This is not to say that I find fault in her turning her blog into a business. In fact, I feel just the opposite. In so many ways it's inspiring. Here was this one girl who sat down to write about the stresses of wedding planning and it grew into something that she could actually live off us. That's amazing. Of course, I also know that it requires a lot more work and effort. It was never my intention for this to become anything famous; it's far too personal. I think I'd be more comfortable naked in Times Square than having this blog be read regularly by more than my few trusted friends or the unknown passersby who don't really care about my rantings. I've purposely chosen not to give out this address to anyone other than a few select people. So, no my feelings in the first paragraph are not a result of competitiveness or jealously. Is it bad that I always ask myself if I'm secretly jealous or resentful when I complain because I know my competitiveness has clouded my opinions in the past?
I will admit that I am somewhat envious about not belonging to an online community. Though I never intended to create my own community with this blog, I feel like I never found the ability to be part of anyone else's online community. I'm slightly jealous of those who can read someone else's blog and within months or days become a key part of that person's circle. How does one even do that? A friend of mine met one of her closest real life friends through an online community and I know she is not the only one. I just wouldn't even know where to begin. My feelings stated in the first part of my writing have little to do with the fact that the blogs I used to read are now too big but more from the inability to believe the illusion that I was ever a part of their communities.

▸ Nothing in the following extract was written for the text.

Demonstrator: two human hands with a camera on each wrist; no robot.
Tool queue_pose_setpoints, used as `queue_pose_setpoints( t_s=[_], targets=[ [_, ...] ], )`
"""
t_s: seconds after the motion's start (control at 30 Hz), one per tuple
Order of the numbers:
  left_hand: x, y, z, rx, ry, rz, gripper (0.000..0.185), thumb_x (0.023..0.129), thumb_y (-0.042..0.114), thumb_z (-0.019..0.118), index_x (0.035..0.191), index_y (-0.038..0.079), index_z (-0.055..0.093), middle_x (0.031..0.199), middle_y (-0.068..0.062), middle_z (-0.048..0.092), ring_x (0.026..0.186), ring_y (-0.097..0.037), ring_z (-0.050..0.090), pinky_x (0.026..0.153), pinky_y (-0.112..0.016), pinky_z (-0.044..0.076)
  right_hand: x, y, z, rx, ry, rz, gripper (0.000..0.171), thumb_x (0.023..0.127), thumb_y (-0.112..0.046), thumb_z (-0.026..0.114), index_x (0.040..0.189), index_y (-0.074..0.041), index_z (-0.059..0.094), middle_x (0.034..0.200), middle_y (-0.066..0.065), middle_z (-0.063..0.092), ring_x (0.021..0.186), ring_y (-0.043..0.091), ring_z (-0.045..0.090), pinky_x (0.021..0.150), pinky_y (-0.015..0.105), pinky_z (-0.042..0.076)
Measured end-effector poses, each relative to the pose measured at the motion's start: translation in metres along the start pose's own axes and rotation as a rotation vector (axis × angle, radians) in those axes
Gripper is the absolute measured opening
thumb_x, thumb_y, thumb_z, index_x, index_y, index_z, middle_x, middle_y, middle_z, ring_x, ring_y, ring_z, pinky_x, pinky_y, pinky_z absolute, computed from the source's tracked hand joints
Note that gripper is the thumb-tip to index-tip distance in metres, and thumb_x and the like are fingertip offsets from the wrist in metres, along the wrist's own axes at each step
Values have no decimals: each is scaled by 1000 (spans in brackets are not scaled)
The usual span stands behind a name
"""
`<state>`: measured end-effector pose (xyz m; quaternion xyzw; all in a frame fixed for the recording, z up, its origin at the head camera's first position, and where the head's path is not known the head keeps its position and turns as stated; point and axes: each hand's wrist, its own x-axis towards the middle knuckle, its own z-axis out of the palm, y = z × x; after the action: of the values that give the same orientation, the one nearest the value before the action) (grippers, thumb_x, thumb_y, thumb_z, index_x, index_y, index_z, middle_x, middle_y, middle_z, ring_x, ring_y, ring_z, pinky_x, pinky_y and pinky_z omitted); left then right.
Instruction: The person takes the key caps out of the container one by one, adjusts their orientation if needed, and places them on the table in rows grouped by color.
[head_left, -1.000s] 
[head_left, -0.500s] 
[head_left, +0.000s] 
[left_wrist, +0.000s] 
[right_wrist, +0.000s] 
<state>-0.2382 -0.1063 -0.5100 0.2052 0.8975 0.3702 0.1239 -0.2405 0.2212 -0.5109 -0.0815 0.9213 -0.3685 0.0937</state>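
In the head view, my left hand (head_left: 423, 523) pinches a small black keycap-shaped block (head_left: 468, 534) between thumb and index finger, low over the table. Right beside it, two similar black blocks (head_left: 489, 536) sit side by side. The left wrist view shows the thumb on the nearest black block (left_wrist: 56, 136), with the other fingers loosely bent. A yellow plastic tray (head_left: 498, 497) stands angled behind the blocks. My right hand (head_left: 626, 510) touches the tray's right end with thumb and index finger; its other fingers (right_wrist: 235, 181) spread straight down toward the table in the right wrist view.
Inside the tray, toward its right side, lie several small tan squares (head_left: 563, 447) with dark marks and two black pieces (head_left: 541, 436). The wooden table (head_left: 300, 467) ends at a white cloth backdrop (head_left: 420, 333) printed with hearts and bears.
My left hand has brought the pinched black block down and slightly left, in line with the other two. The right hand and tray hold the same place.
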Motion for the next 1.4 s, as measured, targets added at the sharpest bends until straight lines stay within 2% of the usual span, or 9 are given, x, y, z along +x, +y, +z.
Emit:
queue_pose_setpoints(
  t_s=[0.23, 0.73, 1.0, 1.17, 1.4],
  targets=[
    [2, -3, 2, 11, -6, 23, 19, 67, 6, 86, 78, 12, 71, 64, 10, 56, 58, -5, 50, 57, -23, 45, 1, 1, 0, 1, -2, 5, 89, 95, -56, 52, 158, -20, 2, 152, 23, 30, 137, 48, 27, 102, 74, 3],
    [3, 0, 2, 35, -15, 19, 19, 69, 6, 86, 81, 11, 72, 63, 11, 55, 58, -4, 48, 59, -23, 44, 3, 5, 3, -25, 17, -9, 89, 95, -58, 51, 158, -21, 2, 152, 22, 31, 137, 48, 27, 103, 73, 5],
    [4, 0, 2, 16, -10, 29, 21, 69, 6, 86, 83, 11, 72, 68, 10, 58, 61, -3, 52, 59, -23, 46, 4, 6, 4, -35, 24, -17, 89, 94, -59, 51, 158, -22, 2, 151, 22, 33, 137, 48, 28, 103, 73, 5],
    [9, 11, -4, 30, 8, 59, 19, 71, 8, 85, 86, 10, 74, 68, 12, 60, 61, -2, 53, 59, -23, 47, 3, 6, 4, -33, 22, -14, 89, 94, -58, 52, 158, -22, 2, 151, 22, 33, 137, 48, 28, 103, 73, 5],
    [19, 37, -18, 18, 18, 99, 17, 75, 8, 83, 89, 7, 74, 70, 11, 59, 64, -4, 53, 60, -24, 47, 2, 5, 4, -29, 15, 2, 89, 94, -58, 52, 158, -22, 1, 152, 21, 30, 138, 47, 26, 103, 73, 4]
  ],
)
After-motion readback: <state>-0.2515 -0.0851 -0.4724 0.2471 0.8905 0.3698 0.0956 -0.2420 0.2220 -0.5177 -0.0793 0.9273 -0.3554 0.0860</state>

It's really weird and kind of embarrassing to admit but I feel sort of left out. Don't get me wrong; I was never a follower of their blogs when they were in their infancy. I came in when the were well established with a generous following but before every other post was written by someone else because it became a business thing. I never felt like I was on the inside but I never felt like I was on the outside either. Now, I feel like I'm an outsider and I feel super naive that I believed that I was also part of that community. It's silly really to write an entire post about this but it happens. Who knew that unsubscribing to a couple of blogs would have such a big effect.